# An Introduction to Data Densification

Data densification
is a common technique used in Tableau. Many people have written about it
including the Tableau greats, Joe Mako and Jonathan Drummey, amongst many
others. It is a broad topic that addresses many different use cases. I’d
personally highly recommend that anyone with an interest in this topic check
out Joe’s video where he discusses it in detail.

In this blog, I
want to add my spin to the topic and discuss some of the specific techniques used
for data densification. As I said above, nothing I’m sharing here is new or
unique, but my hope is that I can take you through the process step by step in
a way that is easy to understand (at least as easy as it’s possible to make
this somewhat esoteric topic). I’ll do this by taking a specific use
case—connecting two points with a curve—then showing you three methods for
using data densification to accomplish this task.

Before I jump into
the how-to, I think it’s important to note that data densification is very
closely related to data scaffolding. In fact, I often struggle to delineate the
two. Both create a sort of artificial structure within your data for the
purpose of creating a specific type of data visualization.
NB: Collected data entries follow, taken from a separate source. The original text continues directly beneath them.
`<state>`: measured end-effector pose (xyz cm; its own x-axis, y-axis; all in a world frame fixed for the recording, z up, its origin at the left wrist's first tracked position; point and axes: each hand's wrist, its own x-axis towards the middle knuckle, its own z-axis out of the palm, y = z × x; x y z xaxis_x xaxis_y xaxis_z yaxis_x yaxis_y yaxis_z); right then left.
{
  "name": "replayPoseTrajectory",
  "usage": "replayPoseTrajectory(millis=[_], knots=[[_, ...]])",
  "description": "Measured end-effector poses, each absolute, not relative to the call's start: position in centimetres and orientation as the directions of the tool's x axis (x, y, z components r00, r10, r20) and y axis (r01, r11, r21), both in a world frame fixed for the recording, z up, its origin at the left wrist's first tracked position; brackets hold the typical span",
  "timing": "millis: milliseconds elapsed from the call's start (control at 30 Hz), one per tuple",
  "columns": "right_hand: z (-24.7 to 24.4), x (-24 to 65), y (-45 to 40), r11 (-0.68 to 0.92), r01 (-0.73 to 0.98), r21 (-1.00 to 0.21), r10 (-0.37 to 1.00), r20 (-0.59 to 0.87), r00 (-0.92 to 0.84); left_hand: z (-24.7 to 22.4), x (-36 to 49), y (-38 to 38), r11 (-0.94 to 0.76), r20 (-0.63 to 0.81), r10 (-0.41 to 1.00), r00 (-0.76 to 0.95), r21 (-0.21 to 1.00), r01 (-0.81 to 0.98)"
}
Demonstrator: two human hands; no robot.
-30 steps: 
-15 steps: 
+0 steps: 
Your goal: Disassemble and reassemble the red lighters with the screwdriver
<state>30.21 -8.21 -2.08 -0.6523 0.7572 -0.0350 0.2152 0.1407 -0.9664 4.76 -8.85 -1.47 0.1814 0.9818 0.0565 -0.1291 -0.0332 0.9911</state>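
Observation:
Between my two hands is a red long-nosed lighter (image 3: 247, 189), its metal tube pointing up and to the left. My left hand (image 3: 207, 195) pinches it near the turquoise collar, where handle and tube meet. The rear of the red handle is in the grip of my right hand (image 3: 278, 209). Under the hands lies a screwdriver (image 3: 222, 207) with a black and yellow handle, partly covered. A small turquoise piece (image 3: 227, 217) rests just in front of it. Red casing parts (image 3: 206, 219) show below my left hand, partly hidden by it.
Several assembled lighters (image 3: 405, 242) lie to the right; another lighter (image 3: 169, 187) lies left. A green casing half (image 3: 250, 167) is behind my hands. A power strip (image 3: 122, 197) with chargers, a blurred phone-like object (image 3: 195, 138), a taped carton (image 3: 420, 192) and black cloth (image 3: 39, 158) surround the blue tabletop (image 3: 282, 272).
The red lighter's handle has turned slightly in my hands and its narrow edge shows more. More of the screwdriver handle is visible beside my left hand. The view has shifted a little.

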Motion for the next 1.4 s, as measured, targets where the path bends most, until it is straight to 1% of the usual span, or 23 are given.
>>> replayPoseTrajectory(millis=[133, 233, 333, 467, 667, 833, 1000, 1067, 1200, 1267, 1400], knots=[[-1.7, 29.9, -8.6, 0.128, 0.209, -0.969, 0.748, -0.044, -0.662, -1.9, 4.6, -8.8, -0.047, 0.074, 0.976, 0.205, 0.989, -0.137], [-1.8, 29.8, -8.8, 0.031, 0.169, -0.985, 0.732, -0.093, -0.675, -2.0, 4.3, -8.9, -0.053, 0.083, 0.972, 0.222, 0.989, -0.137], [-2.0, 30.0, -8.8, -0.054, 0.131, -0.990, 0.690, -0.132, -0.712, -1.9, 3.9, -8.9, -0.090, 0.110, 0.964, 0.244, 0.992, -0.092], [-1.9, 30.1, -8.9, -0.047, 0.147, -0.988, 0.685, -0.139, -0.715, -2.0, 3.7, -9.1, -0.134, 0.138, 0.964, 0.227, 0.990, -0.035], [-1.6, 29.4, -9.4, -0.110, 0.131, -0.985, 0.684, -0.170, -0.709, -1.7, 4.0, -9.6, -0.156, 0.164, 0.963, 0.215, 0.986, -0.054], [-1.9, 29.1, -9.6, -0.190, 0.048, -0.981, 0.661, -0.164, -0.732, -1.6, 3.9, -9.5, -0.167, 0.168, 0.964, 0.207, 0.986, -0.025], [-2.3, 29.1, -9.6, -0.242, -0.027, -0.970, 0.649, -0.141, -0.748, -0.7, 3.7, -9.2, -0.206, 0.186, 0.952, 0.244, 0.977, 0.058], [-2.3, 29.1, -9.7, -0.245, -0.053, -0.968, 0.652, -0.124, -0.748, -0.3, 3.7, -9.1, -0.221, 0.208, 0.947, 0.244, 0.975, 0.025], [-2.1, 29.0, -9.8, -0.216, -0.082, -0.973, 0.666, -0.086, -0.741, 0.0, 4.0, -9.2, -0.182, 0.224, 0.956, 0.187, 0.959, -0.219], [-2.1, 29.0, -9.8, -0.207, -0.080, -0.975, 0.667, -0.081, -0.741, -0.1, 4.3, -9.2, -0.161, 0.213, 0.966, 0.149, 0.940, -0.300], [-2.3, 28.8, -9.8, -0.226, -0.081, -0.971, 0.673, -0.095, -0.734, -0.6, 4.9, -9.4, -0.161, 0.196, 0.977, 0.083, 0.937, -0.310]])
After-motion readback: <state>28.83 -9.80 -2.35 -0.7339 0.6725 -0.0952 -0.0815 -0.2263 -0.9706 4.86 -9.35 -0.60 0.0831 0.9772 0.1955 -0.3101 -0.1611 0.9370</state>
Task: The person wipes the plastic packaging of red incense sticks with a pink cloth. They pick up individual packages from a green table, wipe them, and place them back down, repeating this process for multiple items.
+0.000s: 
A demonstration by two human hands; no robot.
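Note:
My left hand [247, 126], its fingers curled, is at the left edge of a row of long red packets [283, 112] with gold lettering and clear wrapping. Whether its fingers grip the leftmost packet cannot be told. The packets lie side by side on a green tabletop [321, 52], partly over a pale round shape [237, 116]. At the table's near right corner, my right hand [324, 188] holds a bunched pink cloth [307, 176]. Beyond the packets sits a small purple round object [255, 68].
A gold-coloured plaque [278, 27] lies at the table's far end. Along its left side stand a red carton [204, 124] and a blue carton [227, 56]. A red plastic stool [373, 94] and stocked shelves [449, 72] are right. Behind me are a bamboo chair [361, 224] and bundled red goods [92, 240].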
For the sake of this
blog, I’ll distinguish between the two by saying that data densification is
more focused on adding additional records (or points) within your data so that
you can draw something more advanced.

Okay, let’s get
started!

**Use Case**

The example we’ll
be using is relatively simple. We will start with a data set that has two
points with x & y coordinates.

Well
start out by plotting these on a scatter plot in Tableau.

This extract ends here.